I think that’s the other thing that people don’t get. DevOps, when really done right, creates parallel feedback loops, not just serial feedback loops. In the old way, someone asks someone to do something, they do it, and then the provider asks how they liked the service? That’s the feedback loop most operations have today. But when the devs are brought in, all of a sudden the devs are adding another feedback loop. It goes something like, ”Hey, I just watched you do this thing that I don’t do every day. Man, that’s a lot of extra steps. Why are you doing it that way?”
That’s one feedback loop that comes from just teaching somebody something new, and getting the feedback from the outside. And then there’s the feedback loop of the quality of what you delivered. When you’re getting both of those at the same time, parallel feedback loops are how evolution happens. That’s one of the hallmarks of all evolving systems and adapting systems.
If security can become one of those parallel feedback loops, and all the documentation of what you’re doing when it happened, and all that related stuff is in one place, then security becomes part of the refactoring.

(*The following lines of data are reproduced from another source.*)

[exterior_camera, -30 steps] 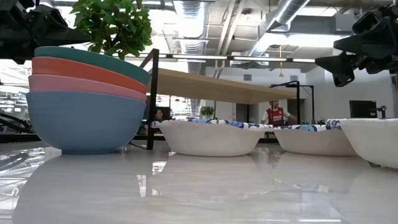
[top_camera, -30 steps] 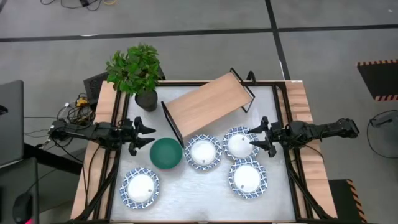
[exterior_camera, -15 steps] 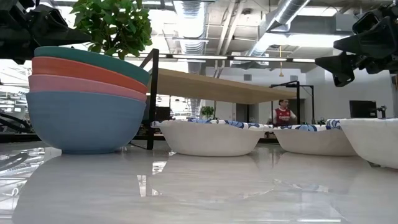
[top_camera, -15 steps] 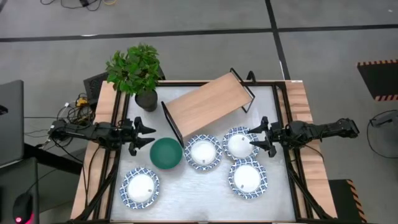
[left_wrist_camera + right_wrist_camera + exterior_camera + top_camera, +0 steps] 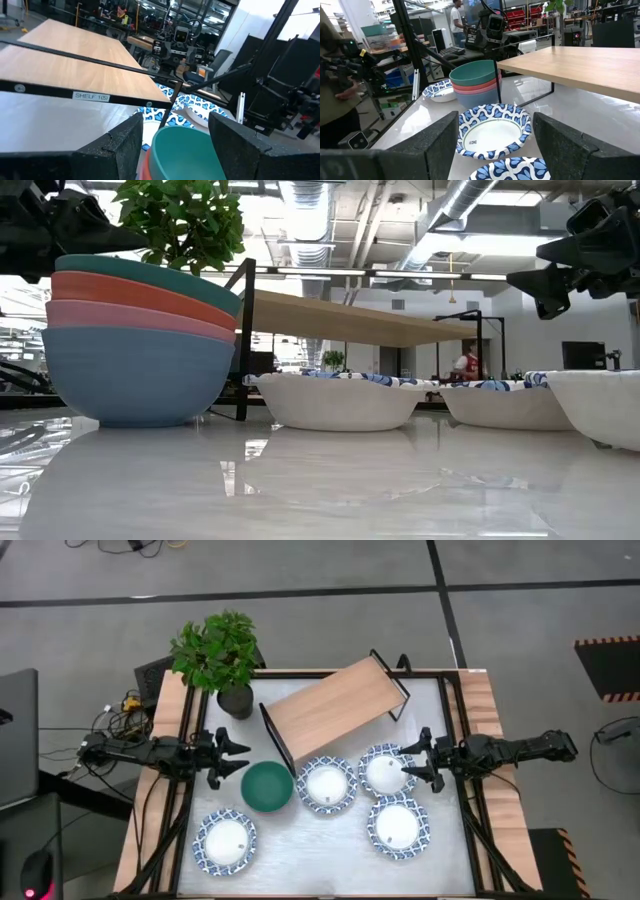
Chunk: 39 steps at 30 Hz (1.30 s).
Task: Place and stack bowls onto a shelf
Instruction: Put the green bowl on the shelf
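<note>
A stack of plain bowls (image 5: 267, 786), green on top over orange-red, pink and blue (image 5: 135, 340), rests on the table left of centre. Four white bowls with blue patterned rims rest on their bases: one near the left (image 5: 225, 840), three to the right (image 5: 327, 783) (image 5: 387, 771) (image 5: 397, 826). The light-wood shelf (image 5: 333, 705) stands slanted at the far side on black end frames. My left gripper (image 5: 240, 756) hovers open just left of the stack (image 5: 186, 152). My right gripper (image 5: 411, 760) hovers open above the right edge of a patterned bowl (image 5: 493, 130).
A potted green plant (image 5: 218, 652) stands at the far left corner beside the shelf. Wooden side rails and black frame bars (image 5: 467, 710) border the table. A laptop (image 5: 15, 735) sits off the left edge. People move in the room behind.
</note>
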Motion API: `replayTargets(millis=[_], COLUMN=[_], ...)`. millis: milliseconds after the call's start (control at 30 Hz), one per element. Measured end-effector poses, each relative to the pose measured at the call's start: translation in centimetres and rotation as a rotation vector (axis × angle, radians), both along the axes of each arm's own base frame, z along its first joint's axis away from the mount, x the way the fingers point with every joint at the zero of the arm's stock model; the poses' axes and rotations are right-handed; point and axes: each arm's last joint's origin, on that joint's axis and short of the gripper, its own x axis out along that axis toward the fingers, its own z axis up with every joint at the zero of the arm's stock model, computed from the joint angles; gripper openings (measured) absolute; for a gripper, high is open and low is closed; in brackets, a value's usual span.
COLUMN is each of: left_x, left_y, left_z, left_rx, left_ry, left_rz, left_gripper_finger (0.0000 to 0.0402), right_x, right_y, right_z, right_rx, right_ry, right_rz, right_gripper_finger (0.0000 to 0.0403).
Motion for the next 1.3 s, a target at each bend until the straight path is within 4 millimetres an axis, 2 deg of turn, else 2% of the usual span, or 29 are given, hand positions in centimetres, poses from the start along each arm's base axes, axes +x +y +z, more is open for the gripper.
replayTargets(millis=[200, 333, 400, 600, 700, 833, 967, 1100, 1167, 1300], left_x=[0.0, -0.2, -0.3, -0.9, -1.3, -1.3, -0.1, 2.0, 3.1, 5.0], left_y=[0.2, 0.6, 0.7, 0.7, 0.6, 0.5, 0.1, -0.5, -0.9, -1.5], left_z=[0.1, 0.8, 1.3, 3.7, 5.2, 7.1, 8.6, 10.0, 10.3, 9.8], left_rx=[-0.053, -0.080, -0.147, -0.395, -0.432, -0.500, -0.532, -0.555, -0.564, -0.571], left_ry=[-0.019, -0.090, -0.155, -0.306, -0.379, -0.384, -0.311, -0.200, -0.088, 0.251], left_rz=[0.059, 0.190, 0.223, 0.126, 0.037, -0.014, -0.073, -0.143, -0.176, -0.159], left_gripper_finger=[0.0210, 0.0210, 0.0210, 0.0210, 0.0210, 0.0210, 0.0210, 0.0210, 0.0210, 0.0210], right_x=[0.0, 0.0, 0.0, 0.0, 0.0, 0.0, 0.0, 0.0, 0.0, 0.0], right_y=[0.0, 0.0, 0.0, 0.0, 0.0, 0.0, 0.0, 0.0, 0.0, 0.0], right_z=[0.0, 0.0, 0.0, 0.0, 0.0, 0.0, 0.0, 0.0, 0.0, 0.0], right_rx=[0.000, 0.000, 0.000, 0.000, 0.000, 0.000, 0.000, 0.000, 0.000, 0.000], right_ry=[0.000, 0.001, 0.000, 0.000, 0.000, -0.001, 0.000, -0.001, -0.001, -0.001], right_rz=[0.000, 0.000, 0.000, 0.000, -0.001, -0.009, -0.009, -0.002, -0.001, 0.001], right_gripper_finger=[0.0282, 0.0282, 0.0281, 0.0282, 0.0282, 0.0281, 0.0282, 0.0282, 0.0282, 0.0282])
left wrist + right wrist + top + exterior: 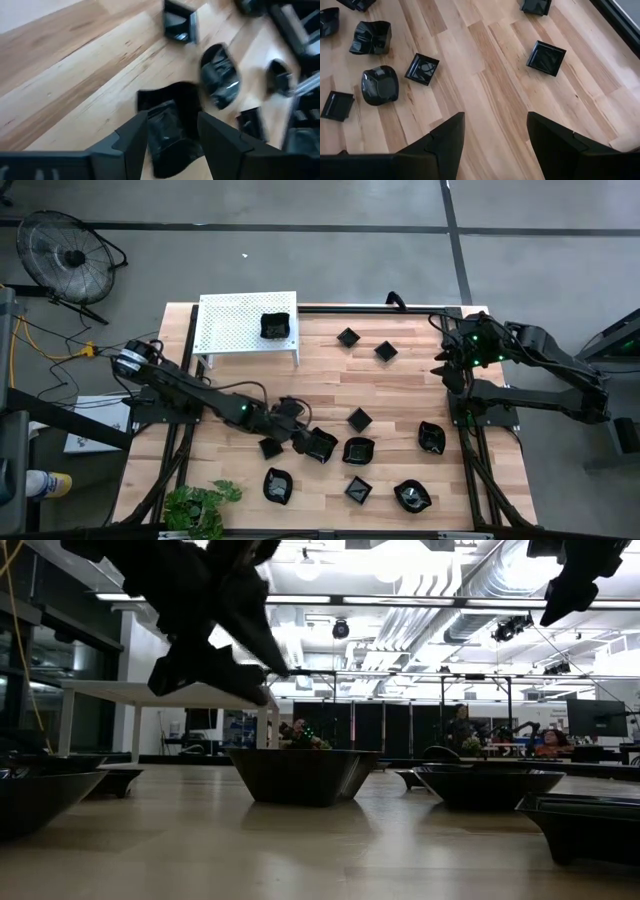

I think the other thing is, because the dev and ops people are collaborating more, you’re starting to hear more contextualization happen with the developers. They’ll say things like, “I’ve always wondered why they yell at me whenever I hard-code IP addresses. Now I get it: because you guys have to change these all the time, because we’re now down here changing a bunch of them.” That contextualized understanding goes a long way.
This is a huge thing. Because there’s a ton of infosec ops: patching, log parsing, and different things that happen at an operation level that are really security driven. And if you can get the devs involved in helping out with some of that stuff, they start to understand why you’re doing it. And in many cases, we’ve got technologies in place that we spend a lot of money on, and security, that are just to prevent devs from doing things that we didn’t think we could change.
The organizations that get this—and foster it—are the ones that are going to succeed.